Print the whole listing, unchanged.

BEGIN RAW DATA

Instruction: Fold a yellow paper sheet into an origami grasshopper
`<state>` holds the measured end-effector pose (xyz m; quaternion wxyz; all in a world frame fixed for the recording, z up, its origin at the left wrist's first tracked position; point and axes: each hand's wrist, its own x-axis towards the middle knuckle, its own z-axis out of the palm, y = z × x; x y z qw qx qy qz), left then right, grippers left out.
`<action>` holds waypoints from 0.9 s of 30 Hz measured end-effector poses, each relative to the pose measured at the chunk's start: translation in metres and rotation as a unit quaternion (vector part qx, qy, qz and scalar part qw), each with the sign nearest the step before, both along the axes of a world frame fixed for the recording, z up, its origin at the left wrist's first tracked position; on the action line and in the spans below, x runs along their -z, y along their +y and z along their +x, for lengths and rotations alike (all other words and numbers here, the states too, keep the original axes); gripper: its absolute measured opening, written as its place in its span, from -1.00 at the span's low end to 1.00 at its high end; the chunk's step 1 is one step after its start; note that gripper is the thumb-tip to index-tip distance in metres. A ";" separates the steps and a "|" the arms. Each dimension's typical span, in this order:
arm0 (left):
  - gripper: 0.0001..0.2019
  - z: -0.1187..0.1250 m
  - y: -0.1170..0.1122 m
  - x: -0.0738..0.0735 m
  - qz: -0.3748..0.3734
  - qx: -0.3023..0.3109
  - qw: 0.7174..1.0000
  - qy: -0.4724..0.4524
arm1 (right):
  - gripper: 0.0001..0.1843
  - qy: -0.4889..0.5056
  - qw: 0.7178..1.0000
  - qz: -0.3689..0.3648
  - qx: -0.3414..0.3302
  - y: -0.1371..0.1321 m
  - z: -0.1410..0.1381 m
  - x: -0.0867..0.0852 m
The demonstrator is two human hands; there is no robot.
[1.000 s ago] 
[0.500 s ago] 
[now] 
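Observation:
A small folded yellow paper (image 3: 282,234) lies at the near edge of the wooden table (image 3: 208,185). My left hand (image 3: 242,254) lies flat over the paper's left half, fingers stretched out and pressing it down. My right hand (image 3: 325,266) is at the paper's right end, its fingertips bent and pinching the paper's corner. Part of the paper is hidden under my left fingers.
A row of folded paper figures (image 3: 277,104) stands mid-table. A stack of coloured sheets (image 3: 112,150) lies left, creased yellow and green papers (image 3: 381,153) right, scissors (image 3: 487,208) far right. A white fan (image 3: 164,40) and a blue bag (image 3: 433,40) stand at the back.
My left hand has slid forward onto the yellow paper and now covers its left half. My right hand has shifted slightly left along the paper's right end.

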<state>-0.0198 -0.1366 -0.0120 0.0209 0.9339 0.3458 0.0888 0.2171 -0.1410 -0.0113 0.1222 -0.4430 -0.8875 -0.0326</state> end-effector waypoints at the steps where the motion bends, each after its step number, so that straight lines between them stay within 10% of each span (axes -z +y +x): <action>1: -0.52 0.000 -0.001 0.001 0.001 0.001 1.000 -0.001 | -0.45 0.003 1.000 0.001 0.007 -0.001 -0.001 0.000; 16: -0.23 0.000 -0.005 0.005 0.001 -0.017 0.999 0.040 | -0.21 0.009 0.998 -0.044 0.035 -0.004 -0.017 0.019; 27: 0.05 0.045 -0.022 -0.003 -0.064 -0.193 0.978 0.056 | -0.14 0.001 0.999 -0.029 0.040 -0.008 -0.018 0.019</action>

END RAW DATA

■ TASK RESULT ■
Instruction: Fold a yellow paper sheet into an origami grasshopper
`<state>` holds the measured end-effector pose (xyz m; quaternion wxyz; all in a world frame fixed for the recording, z up, its origin at the left wrist's first tracked position; point and axes: each hand's wrist, its own x-axis towards the middle knuckle, its own z-axis out of the palm, y = z × x; x y z qw qx qy qz), left then right, grippers left out.
`<action>` holds waypoints from 0.9 s of 30 Hz measured end-effector poses, each relative to the pose measured at the chunk's start: translation in metres and rotation as a unit quaternion (vector part qx, qy, qz and scalar part qw), each with the sign nearest the step before, both along the axes of a world frame fixed for the recording, z up, its origin at the left wrist's first tracked position; on the action line and in the spans below, x runs along their -z, y along their +y and z along their +x, for lengths and rotations alike (all other words and numbers here, the states too, keep the original axes); gripper: its absolute measured opening, written as its place in its span, from -1.00 at the span's low end to 1.00 at its high end; the chunk's step 1 is one step after its start; note that gripper is the thumb-tip to index-tip distance in metres. A ";" separates the steps and a "|" the arms. Each dimension's typical span, in this order:
arm0 (left):
  - gripper: 0.0001..0.2019
  - z: -0.1187..0.1250 m
  - y: -0.1170..0.1122 m
  - x: -0.0738..0.0735 m
  - qz: -0.3748..0.3734
  - qx: -0.3023..0.3109
  - qw: 0.7174..1.0000
  - qy: -0.4724..0.4524
arm1 (right):
  - gripper: 0.0001..0.1843
  - qy: -0.4889..0.5056
  - qw: 0.7178..1.0000
  - qz: -0.3689..0.3648
  - qx: -0.3414..0.3302
  - y: -0.1371..0.1321 m
  - z: -0.1410..0.1381 m
  - x: -0.0867..0.0852 m
The demonstrator is two human hands; there is no robot.
[1.000 s ago] 
[0.500 s ago] 
[now] 
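Observation:
A small folded yellow paper (image 3: 282,234) lies at the near edge of the wooden table (image 3: 208,185). My left hand (image 3: 242,254) lies flat over the paper's left half, fingers stretched out and pressing it down. My right hand (image 3: 325,266) is at the paper's right end, its fingertips bent and pinching the paper's corner. Part of the paper is hidden under my left fingers.
A row of folded paper figures (image 3: 277,104) stands mid-table. A stack of coloured sheets (image 3: 112,150) lies left, creased yellow and green papers (image 3: 381,153) right, scissors (image 3: 487,208) far right. A white fan (image 3: 164,40) and a blue bag (image 3: 433,40) stand at the back.
My left hand has slid forward onto the yellow paper and now covers its left half. My right hand has shifted slightly left along the paper's right end.
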
<state>-0.0198 -0.1366 -0.0120 0.0209 0.9339 0.3458 0.0888 0.2171 -0.1410 -0.0113 0.1222 -0.4430 -0.8875 -0.0326</state> end-effector waypoints at the steps where the motion bends, each after its step number, so that straight lines between them stay within 10% of each span (axes -z +y +x): <action>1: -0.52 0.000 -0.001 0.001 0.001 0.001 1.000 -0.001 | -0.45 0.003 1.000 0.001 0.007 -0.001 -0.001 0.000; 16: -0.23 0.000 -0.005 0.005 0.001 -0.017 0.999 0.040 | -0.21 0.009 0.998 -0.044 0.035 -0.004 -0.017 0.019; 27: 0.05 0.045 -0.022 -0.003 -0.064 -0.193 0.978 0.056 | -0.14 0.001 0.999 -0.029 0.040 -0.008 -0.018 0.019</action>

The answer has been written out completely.